##### Information supplied #####
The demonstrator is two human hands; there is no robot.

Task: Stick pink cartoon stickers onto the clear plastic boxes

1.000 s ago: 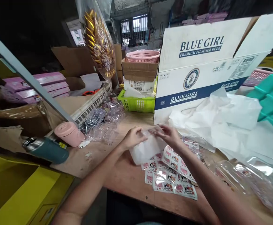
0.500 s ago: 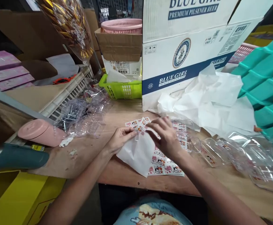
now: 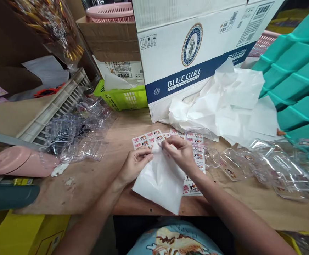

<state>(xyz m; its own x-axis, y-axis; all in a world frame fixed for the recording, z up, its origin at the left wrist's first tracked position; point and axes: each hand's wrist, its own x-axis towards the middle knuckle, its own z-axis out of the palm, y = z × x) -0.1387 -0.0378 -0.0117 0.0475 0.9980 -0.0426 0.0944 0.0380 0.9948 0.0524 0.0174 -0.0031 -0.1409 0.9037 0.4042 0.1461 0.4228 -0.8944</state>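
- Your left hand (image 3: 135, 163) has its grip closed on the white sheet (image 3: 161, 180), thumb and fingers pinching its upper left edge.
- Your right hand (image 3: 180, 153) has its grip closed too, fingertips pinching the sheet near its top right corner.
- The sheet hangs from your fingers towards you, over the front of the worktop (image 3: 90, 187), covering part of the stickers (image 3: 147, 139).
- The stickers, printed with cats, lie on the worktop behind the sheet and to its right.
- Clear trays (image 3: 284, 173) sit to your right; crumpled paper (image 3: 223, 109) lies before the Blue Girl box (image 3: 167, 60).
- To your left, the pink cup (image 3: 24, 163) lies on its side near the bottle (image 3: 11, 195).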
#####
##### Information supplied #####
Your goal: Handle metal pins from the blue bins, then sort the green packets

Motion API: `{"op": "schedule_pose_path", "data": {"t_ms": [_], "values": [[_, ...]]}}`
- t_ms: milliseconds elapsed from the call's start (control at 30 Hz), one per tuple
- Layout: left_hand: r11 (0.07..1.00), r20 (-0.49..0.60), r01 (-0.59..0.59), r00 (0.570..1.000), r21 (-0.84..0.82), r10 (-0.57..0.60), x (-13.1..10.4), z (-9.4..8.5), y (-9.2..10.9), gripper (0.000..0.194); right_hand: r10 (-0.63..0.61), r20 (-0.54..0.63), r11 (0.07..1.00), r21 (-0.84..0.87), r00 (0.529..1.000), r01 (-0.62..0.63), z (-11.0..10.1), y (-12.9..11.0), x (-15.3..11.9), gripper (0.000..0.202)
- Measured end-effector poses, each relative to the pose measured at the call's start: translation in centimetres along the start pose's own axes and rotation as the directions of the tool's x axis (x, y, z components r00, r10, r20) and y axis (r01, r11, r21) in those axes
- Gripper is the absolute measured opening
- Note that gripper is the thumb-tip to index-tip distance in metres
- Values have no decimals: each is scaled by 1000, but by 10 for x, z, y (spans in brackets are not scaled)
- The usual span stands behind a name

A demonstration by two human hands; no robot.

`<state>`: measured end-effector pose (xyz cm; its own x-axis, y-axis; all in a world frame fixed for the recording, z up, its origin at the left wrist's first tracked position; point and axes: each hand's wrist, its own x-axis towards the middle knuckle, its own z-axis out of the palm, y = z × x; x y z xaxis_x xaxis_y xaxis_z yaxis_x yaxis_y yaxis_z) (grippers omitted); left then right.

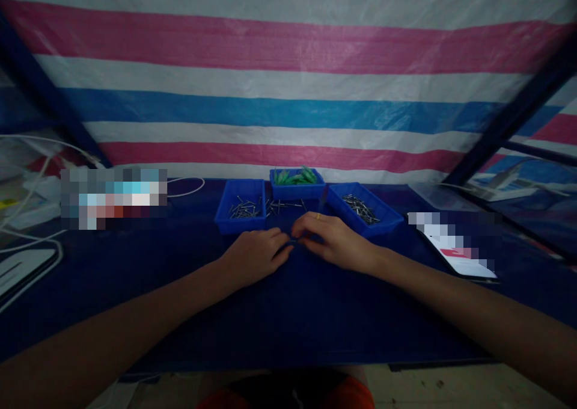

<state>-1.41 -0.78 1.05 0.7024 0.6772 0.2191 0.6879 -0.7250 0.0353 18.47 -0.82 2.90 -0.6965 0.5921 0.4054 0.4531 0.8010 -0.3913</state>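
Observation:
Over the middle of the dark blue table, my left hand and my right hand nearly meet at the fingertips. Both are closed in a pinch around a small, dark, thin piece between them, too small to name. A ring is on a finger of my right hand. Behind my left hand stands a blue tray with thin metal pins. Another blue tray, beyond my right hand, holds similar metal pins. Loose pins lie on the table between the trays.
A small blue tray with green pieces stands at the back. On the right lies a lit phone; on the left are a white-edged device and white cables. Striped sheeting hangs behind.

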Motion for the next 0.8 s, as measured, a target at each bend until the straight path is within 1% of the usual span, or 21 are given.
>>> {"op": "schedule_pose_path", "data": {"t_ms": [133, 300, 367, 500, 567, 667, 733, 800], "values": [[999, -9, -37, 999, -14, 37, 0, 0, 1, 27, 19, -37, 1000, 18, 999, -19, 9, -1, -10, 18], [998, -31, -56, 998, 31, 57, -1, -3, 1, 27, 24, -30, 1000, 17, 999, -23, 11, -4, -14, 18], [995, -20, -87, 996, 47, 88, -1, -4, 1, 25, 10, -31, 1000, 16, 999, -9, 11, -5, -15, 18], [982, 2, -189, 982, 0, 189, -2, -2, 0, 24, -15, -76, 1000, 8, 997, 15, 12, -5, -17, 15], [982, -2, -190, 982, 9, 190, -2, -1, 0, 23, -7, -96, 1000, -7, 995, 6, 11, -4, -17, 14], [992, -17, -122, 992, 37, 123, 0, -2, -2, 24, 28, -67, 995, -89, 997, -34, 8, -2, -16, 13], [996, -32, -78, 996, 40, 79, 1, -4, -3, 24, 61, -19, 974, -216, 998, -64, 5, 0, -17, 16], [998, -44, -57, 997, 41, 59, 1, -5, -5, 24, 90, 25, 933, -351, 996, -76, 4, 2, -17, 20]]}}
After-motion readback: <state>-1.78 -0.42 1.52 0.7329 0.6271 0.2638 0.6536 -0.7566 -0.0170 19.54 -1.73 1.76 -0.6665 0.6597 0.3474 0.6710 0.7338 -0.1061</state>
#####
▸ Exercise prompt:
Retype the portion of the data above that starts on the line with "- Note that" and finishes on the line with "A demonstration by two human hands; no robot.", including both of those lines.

▸ Finished task:
- Note that gripper is the thumb-tip to index-tip distance in metres
- Values have no decimals: each is scaled by 1000, but by 10 for x, z, y (spans in brackets are not scaled)
- The usual span stands behind a name

A demonstration by two human hands; no robot.

None of the exercise remains to be done.